RECORDS SHOWN -
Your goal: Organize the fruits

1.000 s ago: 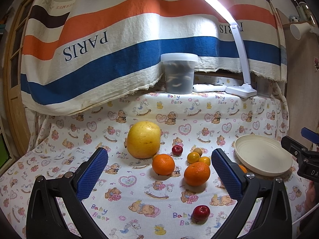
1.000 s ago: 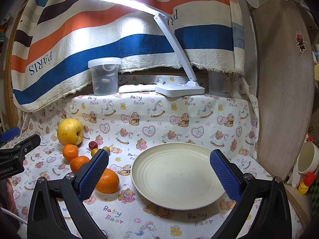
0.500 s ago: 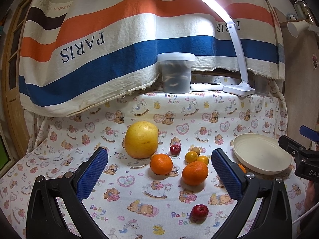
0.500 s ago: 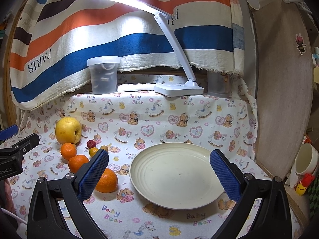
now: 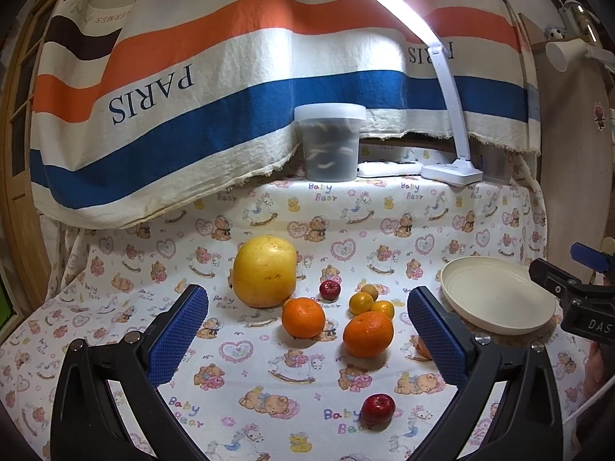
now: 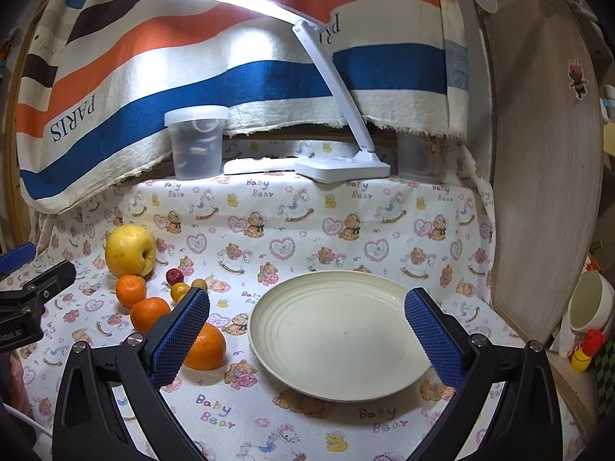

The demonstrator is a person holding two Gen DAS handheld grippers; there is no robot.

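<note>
A: Left wrist view first. How many fruits?

B: One big yellow fruit (image 5: 265,271), three oranges (one (image 5: 303,317), another (image 5: 368,333), and a third (image 5: 423,347) mostly hidden behind a claw finger), two small red fruits (image 5: 329,289) (image 5: 378,408), two small yellow ones (image 5: 361,302) and a tiny brownish one (image 5: 369,290). One cream plate (image 5: 496,299) sits at three o'clock from the pile, with nothing on it.

A: And the claws?

B: The left claw (image 5: 307,334) is spread wide, holding nothing, with the oranges between its fingers farther off. In the right wrist view the right claw (image 6: 305,336) is equally wide and holds nothing, hanging over the plate (image 6: 338,332).

A: What changed since a second ago?

B: The left camera has drawn back a little; the fruits sit lower in view and the near red one shows fully. The right view has barely shifted. No fruit has moved.

A: Surroundings?

B: A desk under a bear-print cloth (image 6: 307,230), a striped cloth (image 5: 230,96) reading PARIS hung behind, a lit white lamp (image 6: 338,165), and a lidded tub (image 5: 329,142) at twelve o'clock.
</note>
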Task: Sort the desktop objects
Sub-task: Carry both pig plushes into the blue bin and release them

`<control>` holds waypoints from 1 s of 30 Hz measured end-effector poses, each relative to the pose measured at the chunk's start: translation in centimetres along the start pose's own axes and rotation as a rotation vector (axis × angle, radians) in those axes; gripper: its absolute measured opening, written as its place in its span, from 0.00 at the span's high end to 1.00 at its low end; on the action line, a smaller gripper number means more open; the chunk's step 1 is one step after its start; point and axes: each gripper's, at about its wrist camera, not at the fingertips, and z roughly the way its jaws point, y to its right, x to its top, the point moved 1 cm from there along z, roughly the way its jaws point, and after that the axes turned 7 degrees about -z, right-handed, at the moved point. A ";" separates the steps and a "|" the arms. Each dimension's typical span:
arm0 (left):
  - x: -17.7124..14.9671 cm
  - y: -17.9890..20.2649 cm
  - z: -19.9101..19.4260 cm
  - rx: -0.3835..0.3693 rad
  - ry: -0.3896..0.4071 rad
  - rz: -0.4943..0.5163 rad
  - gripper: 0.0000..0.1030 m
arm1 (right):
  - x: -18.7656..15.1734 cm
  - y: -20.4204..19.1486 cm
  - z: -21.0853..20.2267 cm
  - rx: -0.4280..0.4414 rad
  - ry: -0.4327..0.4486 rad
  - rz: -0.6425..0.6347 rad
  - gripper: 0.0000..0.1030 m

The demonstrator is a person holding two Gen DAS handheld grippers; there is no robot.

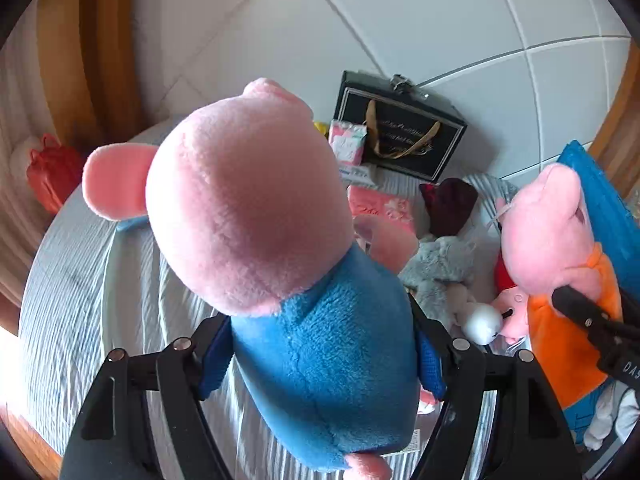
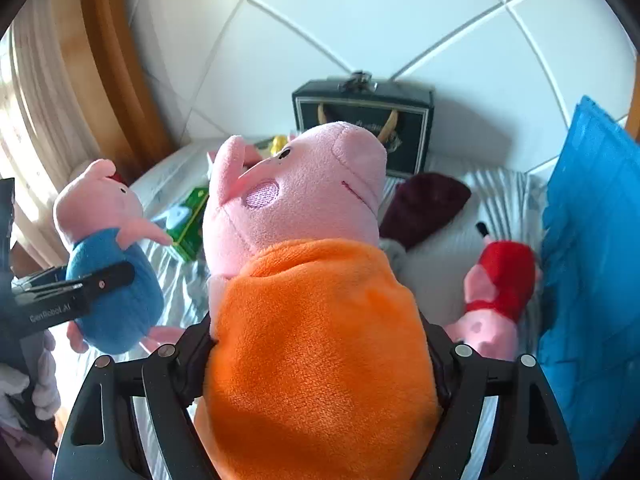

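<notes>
My left gripper [image 1: 324, 360] is shut on the blue body of a pink pig plush [image 1: 248, 208], holding it up off the bed, back to the camera. My right gripper [image 2: 320, 360] is shut on the orange body of a second pig plush [image 2: 304, 200], also lifted. The two toys hang side by side. In the left wrist view the orange pig [image 1: 548, 240] shows at the right edge, with one right finger [image 1: 576, 308] across it. In the right wrist view the blue pig [image 2: 112, 280] shows at the left, with a left finger [image 2: 100, 280] on it.
Below lies a bed with a striped grey sheet [image 1: 80, 280]. On it are a grey plush [image 1: 440, 268], a red-dressed pig plush [image 2: 496, 292], a maroon cloth [image 2: 424, 204], a green box [image 2: 188, 224] and pink packs [image 1: 348, 140]. A black gift box [image 2: 360, 120] leans on the white wall; a blue cushion [image 2: 592, 240] stands right.
</notes>
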 end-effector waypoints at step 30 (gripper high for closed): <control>-7.1 51.1 -12.7 -0.476 0.109 0.659 0.27 | -7.8 29.3 -31.0 -0.694 0.192 0.294 0.20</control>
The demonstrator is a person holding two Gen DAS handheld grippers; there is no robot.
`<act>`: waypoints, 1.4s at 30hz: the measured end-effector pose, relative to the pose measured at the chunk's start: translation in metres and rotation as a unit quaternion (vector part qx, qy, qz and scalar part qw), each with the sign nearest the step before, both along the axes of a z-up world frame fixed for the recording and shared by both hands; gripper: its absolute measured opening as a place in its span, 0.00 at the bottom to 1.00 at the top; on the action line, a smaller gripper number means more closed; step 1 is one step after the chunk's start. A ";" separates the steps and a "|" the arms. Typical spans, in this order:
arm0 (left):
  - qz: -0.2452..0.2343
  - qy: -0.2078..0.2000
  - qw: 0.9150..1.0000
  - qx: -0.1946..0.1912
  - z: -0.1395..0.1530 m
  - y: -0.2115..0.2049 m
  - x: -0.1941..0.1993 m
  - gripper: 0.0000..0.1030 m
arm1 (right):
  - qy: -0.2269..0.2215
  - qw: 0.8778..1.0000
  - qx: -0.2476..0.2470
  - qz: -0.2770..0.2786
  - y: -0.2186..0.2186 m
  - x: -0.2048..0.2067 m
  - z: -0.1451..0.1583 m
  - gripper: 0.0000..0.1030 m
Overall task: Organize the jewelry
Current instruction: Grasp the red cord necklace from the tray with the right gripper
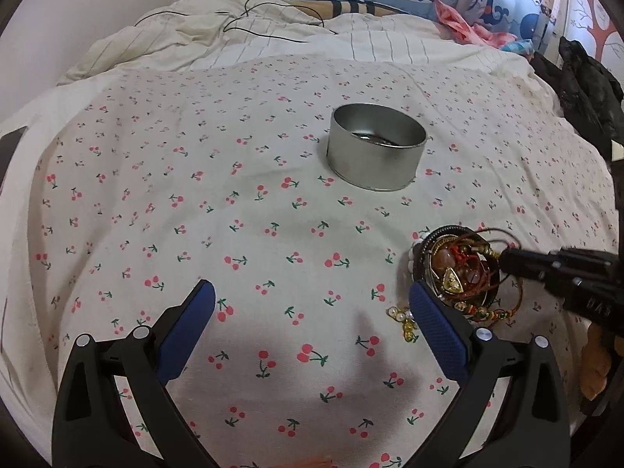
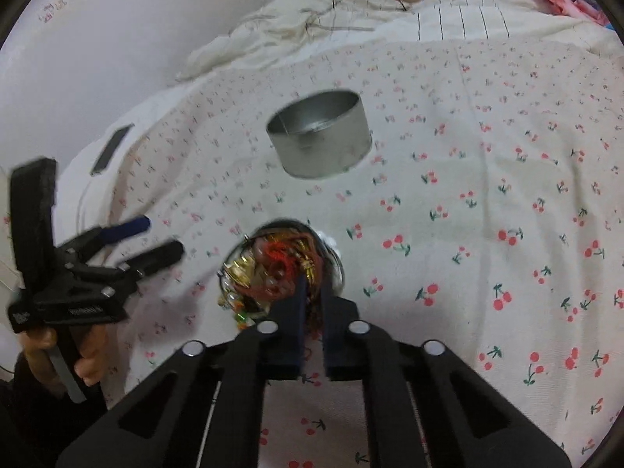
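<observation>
A tangled jewelry pile of red and brown cords, beads and gold pieces lies on the cherry-print sheet, ringed by a dark bangle. My right gripper is at the pile's edge, its jaws shut with thin cords of the pile between them. A round metal tin stands open farther back. My left gripper hangs open above the sheet, its right finger just beside the pile. A small gold-and-pearl piece lies loose next to that finger.
A hand holds the left gripper's handle. Crumpled striped bedding with a black cable lies at the back. Dark clothing sits at the right edge, and a flat dark object at the bed's left edge.
</observation>
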State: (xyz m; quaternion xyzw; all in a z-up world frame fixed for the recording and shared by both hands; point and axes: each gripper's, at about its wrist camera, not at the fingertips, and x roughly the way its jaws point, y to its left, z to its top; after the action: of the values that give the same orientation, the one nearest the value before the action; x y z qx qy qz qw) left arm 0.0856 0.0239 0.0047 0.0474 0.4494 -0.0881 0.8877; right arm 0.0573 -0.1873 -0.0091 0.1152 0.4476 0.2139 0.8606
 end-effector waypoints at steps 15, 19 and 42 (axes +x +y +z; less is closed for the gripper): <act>-0.026 -0.006 0.999 0.018 -0.003 -0.014 -0.007 0.93 | -0.013 0.999 -0.018 -0.043 -0.013 0.012 0.001 0.61; -0.028 -0.005 0.999 0.017 -0.003 -0.015 -0.007 0.93 | -0.002 0.999 -0.007 -0.042 -0.013 0.025 -0.007 0.61; -0.172 -0.041 0.984 -0.031 0.008 -0.061 -0.028 0.93 | -0.074 0.980 0.094 -0.157 -0.082 0.025 0.032 0.04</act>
State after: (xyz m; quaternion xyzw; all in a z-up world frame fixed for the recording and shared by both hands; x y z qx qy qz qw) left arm 0.0571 -0.0368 0.0130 0.1002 0.3950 -0.2512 0.8780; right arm 0.0822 -0.2696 0.0234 0.2478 0.3374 0.1253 0.8995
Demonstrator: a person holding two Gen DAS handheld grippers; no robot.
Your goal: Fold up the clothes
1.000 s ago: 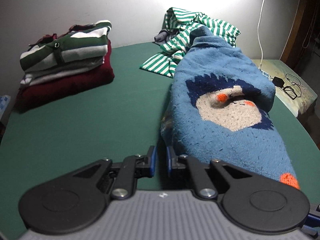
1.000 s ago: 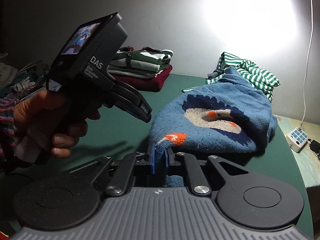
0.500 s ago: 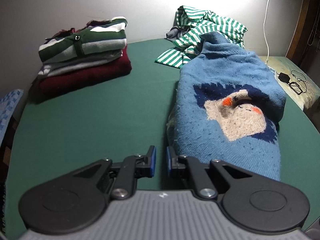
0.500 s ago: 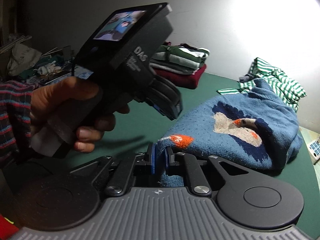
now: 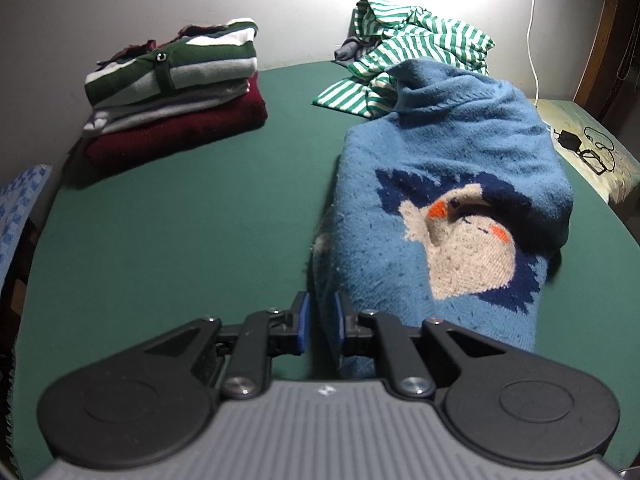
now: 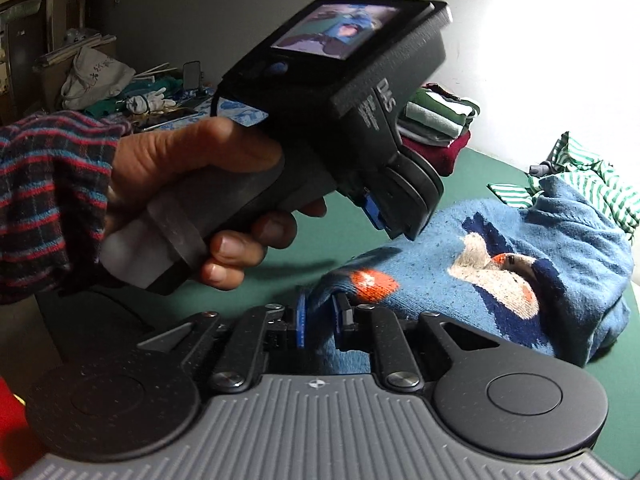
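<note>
A blue knit sweater with a cream bird motif lies folded lengthwise on the green table. My left gripper sits low at the sweater's near left edge. Its jaws are opening, and the edge lies at the narrow gap beside the right pad. My right gripper has the sweater hem, with an orange patch, between its pads, and its jaws are opening too. In the right wrist view a hand in a striped sleeve holds the left gripper just above that hem.
A stack of folded clothes stands at the table's back left. A crumpled green-and-white striped garment lies behind the sweater. A charger and cables rest on a side surface to the right. Household clutter fills the room behind.
Both pairs of jaws have widened a little. The right gripper has rolled, with the hem still between its pads. The hand-held left gripper looms larger and closer in the right view.
</note>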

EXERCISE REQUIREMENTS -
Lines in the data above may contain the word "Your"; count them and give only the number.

TASK OUTPUT -
2